= Beginning of Section =
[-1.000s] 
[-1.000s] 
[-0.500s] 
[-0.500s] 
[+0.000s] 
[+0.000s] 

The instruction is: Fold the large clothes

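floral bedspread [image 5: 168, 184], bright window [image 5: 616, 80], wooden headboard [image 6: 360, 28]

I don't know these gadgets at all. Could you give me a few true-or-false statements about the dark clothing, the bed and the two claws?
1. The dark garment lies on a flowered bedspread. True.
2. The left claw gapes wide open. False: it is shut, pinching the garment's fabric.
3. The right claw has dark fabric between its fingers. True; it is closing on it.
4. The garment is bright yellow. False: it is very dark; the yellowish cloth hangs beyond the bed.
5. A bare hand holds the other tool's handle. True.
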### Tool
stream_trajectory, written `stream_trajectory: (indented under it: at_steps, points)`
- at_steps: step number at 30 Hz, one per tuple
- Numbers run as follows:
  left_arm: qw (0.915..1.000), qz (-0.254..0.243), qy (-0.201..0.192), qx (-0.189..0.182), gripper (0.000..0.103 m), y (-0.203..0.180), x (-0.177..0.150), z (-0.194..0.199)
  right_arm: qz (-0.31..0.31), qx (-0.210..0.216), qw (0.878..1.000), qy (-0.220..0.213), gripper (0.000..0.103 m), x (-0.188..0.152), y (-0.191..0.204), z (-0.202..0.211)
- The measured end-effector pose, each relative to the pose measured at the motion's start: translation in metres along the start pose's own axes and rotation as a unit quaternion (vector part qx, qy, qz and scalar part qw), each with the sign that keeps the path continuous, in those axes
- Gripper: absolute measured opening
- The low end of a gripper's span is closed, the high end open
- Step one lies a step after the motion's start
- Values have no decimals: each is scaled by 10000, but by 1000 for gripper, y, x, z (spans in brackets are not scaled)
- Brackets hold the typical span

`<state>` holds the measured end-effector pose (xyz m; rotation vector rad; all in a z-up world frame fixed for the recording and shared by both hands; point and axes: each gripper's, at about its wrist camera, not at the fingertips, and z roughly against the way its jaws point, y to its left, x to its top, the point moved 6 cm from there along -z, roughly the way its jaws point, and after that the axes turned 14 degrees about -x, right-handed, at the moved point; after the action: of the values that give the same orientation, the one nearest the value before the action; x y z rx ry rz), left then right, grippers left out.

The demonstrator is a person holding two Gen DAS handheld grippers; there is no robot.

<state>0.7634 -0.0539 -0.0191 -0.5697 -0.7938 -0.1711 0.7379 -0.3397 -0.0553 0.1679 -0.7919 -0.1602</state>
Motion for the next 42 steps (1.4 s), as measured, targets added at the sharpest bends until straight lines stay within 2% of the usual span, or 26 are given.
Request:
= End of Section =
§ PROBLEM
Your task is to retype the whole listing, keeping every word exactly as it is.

§ RESULT OF THIS TASK
[-1.000s] 
[-1.000s] 
[-0.500s] 
[-0.500s] 
[+0.000s] 
[+0.000s] 

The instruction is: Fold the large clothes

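floral bedspread [image 5: 168, 184], bright window [image 5: 616, 80], wooden headboard [image 6: 360, 28]

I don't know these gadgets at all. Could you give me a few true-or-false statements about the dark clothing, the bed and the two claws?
1. The dark garment lies on a flowered bedspread. True.
2. The left claw gapes wide open. False: it is shut, pinching the garment's fabric.
3. The right claw has dark fabric between its fingers. True; it is closing on it.
4. The garment is bright yellow. False: it is very dark; the yellowish cloth hangs beyond the bed.
5. A bare hand holds the other tool's handle. True.
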### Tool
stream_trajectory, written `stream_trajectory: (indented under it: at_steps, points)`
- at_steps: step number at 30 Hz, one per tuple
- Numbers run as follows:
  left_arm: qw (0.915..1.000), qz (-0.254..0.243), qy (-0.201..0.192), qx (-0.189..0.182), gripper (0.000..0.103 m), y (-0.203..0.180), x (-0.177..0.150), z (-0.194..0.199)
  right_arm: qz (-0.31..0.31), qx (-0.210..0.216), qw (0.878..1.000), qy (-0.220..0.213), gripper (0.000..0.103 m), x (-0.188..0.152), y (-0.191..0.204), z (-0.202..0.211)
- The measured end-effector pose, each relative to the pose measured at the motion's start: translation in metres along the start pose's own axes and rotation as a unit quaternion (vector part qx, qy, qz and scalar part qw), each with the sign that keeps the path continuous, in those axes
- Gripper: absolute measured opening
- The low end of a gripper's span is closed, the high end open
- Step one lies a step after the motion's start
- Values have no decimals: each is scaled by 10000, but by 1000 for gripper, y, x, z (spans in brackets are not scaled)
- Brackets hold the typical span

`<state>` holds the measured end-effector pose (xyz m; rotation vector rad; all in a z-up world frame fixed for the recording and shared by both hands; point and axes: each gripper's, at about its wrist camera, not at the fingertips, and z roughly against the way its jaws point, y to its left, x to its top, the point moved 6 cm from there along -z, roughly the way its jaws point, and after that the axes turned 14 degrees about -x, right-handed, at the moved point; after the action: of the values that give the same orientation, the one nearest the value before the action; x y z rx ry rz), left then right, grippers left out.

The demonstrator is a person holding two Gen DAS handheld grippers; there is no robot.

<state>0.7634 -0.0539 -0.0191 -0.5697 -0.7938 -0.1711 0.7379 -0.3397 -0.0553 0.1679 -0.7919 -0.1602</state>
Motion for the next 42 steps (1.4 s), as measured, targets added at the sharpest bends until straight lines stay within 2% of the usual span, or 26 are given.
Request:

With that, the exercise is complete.